What is expected: Repeat verbatim, and only, the lines of the data below, beginning at the line that contains "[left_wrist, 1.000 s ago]" and stopping after the line that contains "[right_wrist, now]".

Data:

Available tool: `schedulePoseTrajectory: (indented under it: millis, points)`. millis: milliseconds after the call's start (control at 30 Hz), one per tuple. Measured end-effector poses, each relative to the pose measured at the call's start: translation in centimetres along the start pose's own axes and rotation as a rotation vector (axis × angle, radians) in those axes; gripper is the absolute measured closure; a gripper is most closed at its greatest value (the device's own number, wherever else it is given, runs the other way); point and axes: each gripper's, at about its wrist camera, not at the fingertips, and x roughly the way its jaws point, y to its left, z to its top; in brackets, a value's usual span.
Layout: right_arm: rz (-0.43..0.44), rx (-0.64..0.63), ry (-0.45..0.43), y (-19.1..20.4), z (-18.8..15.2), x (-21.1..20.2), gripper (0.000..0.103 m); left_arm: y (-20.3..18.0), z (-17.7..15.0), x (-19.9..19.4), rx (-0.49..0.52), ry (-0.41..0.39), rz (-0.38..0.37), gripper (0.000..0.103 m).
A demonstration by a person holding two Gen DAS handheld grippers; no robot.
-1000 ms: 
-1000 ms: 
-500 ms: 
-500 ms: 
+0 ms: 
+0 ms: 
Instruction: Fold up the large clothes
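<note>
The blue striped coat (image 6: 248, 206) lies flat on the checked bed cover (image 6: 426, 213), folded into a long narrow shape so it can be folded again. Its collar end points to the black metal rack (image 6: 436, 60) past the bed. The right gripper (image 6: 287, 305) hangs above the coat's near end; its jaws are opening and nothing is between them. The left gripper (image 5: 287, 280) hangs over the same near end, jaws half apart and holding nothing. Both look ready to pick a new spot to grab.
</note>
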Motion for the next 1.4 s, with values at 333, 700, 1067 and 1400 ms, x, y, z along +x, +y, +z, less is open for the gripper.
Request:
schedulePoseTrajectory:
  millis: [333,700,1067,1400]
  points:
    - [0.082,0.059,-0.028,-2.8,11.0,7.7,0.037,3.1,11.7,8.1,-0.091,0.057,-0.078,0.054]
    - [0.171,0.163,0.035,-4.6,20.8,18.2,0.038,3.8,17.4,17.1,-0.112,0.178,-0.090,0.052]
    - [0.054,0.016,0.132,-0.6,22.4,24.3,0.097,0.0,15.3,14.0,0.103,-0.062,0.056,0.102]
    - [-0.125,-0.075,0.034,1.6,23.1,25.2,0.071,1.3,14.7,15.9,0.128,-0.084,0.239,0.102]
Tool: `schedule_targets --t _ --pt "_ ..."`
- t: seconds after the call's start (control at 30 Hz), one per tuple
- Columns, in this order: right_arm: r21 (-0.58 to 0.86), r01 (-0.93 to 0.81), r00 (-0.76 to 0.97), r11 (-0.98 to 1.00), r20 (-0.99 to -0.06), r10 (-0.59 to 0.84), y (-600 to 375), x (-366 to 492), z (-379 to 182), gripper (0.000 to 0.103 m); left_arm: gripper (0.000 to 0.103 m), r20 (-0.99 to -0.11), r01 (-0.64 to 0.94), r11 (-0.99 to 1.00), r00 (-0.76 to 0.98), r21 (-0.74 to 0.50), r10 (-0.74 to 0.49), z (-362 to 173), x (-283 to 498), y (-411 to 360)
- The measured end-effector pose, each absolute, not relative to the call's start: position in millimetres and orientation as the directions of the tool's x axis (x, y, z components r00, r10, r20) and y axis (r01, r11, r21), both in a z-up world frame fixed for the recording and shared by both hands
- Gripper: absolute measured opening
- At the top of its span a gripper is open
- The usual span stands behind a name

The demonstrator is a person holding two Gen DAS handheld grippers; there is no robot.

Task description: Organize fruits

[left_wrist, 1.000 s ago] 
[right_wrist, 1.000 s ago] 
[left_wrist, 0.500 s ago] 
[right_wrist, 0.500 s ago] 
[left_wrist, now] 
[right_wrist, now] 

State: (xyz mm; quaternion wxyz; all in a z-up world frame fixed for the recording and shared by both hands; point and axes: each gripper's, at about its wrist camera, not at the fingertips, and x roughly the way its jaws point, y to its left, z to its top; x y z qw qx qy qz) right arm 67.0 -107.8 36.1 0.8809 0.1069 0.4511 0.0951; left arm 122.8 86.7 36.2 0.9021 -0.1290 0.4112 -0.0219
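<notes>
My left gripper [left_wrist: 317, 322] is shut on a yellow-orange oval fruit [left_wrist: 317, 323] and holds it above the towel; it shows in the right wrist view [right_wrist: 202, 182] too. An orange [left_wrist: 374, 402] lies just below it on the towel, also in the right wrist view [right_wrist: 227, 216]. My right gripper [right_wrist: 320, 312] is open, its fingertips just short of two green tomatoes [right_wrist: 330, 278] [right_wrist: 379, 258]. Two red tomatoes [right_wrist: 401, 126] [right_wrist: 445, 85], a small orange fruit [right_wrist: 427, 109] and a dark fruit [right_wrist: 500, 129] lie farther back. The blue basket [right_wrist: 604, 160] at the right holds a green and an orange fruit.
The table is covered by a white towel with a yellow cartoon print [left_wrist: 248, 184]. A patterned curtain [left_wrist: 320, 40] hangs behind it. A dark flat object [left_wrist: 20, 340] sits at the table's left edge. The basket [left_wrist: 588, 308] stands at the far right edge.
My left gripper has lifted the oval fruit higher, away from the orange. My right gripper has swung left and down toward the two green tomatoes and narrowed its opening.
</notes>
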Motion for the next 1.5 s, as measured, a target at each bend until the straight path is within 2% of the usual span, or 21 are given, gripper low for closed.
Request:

Task result:
[left_wrist, 1.000 s ago] 
[right_wrist, 1.000 s ago] 
[left_wrist, 0.500 s ago] 
[right_wrist, 0.500 s ago] 
[left_wrist, now] 
[right_wrist, now] 

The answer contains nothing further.